Ibiza – die Zweite
Zum Kommentar von Walter Fink „Was ist los in Österreich?“, VN vom
5. 6. 2021:
Am vorletzten Freitag verfasste ich einen Leserbrief über das Sittenbild in der österreichischen Politik.Als ich dann in der darauffolgenden VN-Samstagausgabe die Glosse von Walter Fink las, musste ich meinen Leserbrief abändern. Walter Fink hatte die ganzen Verfehlungen unserer Spitzenpolitiker und höchsten Beamten bereits wunderbar aufgelistet. In Summe ergeben sie alle ein zweites Ibiza. Waren Strache und Gudenus in Ibiza noch in einem fragwürdigen Zustand, kann man davon ausgehen, dass die aktuellen Chat-Politiker doch nüchtern waren.
So gesehen erscheint das ‚Strache-Ibiza’ als ein aus dem Ruder gelaufenes Kaffekränzchen.

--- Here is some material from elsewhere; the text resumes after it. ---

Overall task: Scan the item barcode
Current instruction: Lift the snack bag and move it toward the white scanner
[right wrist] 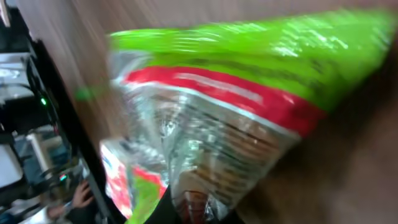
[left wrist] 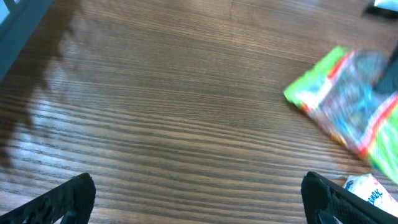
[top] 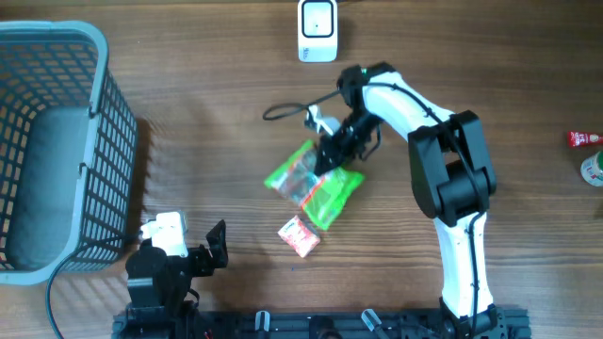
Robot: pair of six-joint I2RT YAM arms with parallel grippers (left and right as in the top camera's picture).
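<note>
The item is a green snack packet [top: 294,169] with a red band and a clear window, lying mid-table. My right gripper [top: 332,151] sits at its far right end. In the right wrist view the packet [right wrist: 236,93] fills the frame, blurred, and the gripper [right wrist: 202,214] is shut on its clear lower edge. No barcode can be made out. A white scanner [top: 317,30] stands at the table's far edge. My left gripper [top: 215,247] is open near the front left. Its wrist view shows the gripper [left wrist: 199,205] over bare wood, with the packet [left wrist: 348,99] ahead to the right.
A second green packet [top: 334,196] lies against the first, with a small red-and-white packet [top: 299,235] in front. A blue-grey mesh basket [top: 113,141] stands at the left. A black cable [top: 283,111] loops behind the packets. A red tube [top: 584,138] lies at the right edge.
</note>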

Allerdings mit viel Sprengkraft. Die kürzlich erschienenen Chatprotokolle lassen tief blicken und haben ungleich weniger Sprengkraft. Ein schreckliches Charakterbild unserer Staatslenker.

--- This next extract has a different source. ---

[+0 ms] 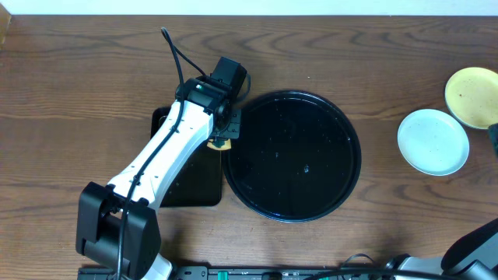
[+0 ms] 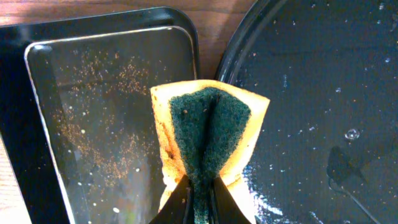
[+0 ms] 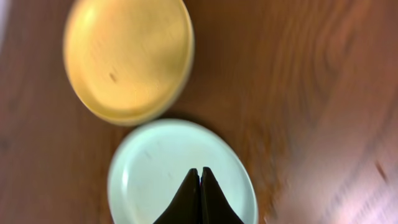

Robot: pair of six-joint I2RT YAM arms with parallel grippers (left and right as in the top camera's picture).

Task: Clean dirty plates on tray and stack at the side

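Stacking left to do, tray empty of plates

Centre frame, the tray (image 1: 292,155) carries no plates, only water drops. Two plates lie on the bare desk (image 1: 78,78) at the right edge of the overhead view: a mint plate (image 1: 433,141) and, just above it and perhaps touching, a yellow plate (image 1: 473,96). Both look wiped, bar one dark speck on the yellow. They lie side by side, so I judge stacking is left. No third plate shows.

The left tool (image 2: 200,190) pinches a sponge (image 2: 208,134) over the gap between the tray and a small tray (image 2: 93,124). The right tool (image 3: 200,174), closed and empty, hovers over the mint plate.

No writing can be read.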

Mögen viele Chats strafrechtlich nicht relevant sein, sind sie doch ethisch und moralisch verwerflich und ja, einfach schrecklich. Von rassistischen und sexistischen Äußerungen mal abgesehen, wollte der höchste Justizbeamte Pilnacek für seine Frau einen Job in der höheren Justiz in Graz. Er intervenierte beim steirischen Landeshauptmann Schützenhöfer. Pilnacek liegt in einer Gehaltsklasse jenseits der 10.000 Euro. Sie wäre dann in einer ähnlichen gewesen. Postenschacher in Reinkultur. Dies nur als kleines Beispiel. Auch so kann man Österreich verkaufen. „Ibiza Zwei“ lässt grüßen. Ohne Drehbuch. Ohne Inszenierung. Und dazu noch nüchtern!